Data in this exercise:
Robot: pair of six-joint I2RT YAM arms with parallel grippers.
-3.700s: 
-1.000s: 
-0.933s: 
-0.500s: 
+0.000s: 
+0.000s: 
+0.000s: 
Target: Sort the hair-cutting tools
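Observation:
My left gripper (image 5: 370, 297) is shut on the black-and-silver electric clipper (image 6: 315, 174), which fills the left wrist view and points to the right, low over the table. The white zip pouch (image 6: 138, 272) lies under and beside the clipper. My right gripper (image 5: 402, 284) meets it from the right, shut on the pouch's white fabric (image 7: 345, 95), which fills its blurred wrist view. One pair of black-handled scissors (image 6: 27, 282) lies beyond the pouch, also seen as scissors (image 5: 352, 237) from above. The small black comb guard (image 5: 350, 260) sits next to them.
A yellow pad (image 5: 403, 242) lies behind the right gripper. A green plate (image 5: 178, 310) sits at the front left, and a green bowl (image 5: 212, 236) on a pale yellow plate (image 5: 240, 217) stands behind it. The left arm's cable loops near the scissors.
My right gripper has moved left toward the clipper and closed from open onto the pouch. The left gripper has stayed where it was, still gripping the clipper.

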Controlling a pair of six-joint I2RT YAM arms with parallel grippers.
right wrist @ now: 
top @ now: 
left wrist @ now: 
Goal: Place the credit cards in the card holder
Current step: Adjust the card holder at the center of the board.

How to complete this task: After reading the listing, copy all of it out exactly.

Exercise result:
Robot: pair of six-joint I2RT YAM arms with parallel grippers.
-3.700s: 
-1.000s: 
-0.933s: 
-0.500s: 
+0.000s: 
+0.000s: 
+0.000s: 
Target: Sort the hair-cutting tools
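Observation:
My left gripper (image 5: 370, 297) is shut on the black-and-silver electric clipper (image 6: 315, 174), which fills the left wrist view and points to the right, low over the table. The white zip pouch (image 6: 138, 272) lies under and beside the clipper. My right gripper (image 5: 402, 284) meets it from the right, shut on the pouch's white fabric (image 7: 345, 95), which fills its blurred wrist view. One pair of black-handled scissors (image 6: 27, 282) lies beyond the pouch, also seen as scissors (image 5: 352, 237) from above. The small black comb guard (image 5: 350, 260) sits next to them.
A yellow pad (image 5: 403, 242) lies behind the right gripper. A green plate (image 5: 178, 310) sits at the front left, and a green bowl (image 5: 212, 236) on a pale yellow plate (image 5: 240, 217) stands behind it. The left arm's cable loops near the scissors.
My right gripper has moved left toward the clipper and closed from open onto the pouch. The left gripper has stayed where it was, still gripping the clipper.
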
Controlling a pair of six-joint I2RT YAM arms with parallel grippers.
right wrist @ now: 
top @ now: 
left wrist @ now: 
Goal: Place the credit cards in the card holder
Current step: Adjust the card holder at the center of the board.

Here the answer is complete.